By Amit Chowdhry ● Jul 12, 2022
  • Sharps Compliance Corp. (NASDAQ: SMED) announced it is being acquired for $8.75 per share. These are the details.

Sharps Compliance Corp (NASDAQ: SMED) – a leading full-service national provider of comprehensive waste management solutions including medical, pharmaceutical and hazardous waste – announced that it has entered into a definitive merger agreement to be acquired by an affiliate of Aurora Capital Partners, a leading middle-market private equity firm. And under the terms of the merger agreement, Aurora will commence an all-cash tender offer to acquire all of the issued and outstanding shares of Sharps for $8.75 per share, which represents a premium of approximately 207% over Sharps’ closing share price on July 11, 2022. The deal has been unanimously approved by the Board of Directors of Sharps.

Following the successful completion of the tender offer, Aurora is going to acquire all remaining shares not tendered in the tender offer through a second-step merger at the same price. And in connection with the entry into the merger agreement, certain directors and executive officers of Sharps have entered into tender and support agreements with Aurora pursuant to which they have, among other things, agreed to tender in the offer all of their shares.

The deal is subject to clearance under the Hart-Scott-Rodino Antitrust Improvements Act of 1976, and other customary closing conditions. The deal is not subject to any financing contingency and is expected to close in the third calendar quarter of 2022. And upon the completion of the transaction, Sharps will become a privately held company and shares of Sharps common stock will no longer be listed on any public market.

Raymond James & Associates acted as financial advisor and Norton Rose Fulbright US LLP acted as legal advisor to Sharps.

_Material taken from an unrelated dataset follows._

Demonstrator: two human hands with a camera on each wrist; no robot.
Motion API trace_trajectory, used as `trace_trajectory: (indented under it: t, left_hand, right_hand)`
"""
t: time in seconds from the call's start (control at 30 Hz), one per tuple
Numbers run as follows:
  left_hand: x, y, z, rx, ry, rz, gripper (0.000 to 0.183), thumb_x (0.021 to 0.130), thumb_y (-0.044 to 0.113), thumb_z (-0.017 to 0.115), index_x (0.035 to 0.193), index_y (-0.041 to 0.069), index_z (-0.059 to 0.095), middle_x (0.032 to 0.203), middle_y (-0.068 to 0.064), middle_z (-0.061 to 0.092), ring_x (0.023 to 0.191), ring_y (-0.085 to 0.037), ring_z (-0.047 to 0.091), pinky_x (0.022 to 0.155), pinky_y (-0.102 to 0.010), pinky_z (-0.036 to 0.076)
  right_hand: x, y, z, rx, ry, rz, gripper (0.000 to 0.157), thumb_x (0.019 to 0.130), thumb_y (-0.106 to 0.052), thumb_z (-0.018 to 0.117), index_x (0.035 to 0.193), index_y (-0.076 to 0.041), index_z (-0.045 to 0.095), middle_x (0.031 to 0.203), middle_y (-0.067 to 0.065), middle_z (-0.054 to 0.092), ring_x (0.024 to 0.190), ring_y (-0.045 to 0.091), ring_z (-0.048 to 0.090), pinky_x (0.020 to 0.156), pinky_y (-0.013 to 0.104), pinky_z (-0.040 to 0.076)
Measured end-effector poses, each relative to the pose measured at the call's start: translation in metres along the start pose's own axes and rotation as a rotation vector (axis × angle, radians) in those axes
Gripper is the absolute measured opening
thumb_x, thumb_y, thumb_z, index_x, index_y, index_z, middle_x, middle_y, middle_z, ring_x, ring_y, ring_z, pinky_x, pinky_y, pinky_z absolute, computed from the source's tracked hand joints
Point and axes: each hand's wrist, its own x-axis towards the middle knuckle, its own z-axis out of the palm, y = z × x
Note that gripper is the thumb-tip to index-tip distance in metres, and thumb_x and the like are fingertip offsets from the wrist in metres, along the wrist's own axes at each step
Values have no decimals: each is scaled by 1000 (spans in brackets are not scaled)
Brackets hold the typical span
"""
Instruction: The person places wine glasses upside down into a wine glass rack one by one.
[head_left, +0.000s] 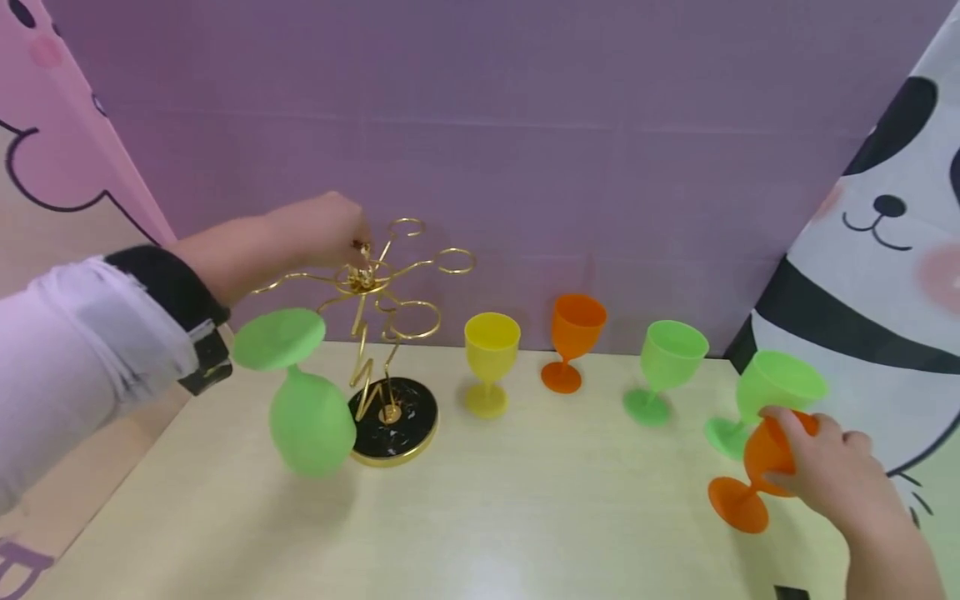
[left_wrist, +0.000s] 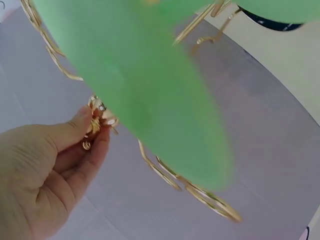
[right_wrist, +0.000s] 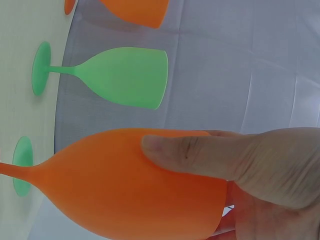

“Sharps is a leading provider of comprehensive solutions for the small to medium generators of medical, hazardous and pharmaceutical waste. To date, the Company has developed a tremendous customer base by offering route-based and mailback medical waste disposal services and we believe there is significant runway for increasing the market penetration for our MedSafe solution for the safe and compliant disposal of unused medications including controlled substances. In addition to delivering immediate value to our shareholders, this transaction provides Sharps with a long-term partner that is focused on building upon our strong platform.”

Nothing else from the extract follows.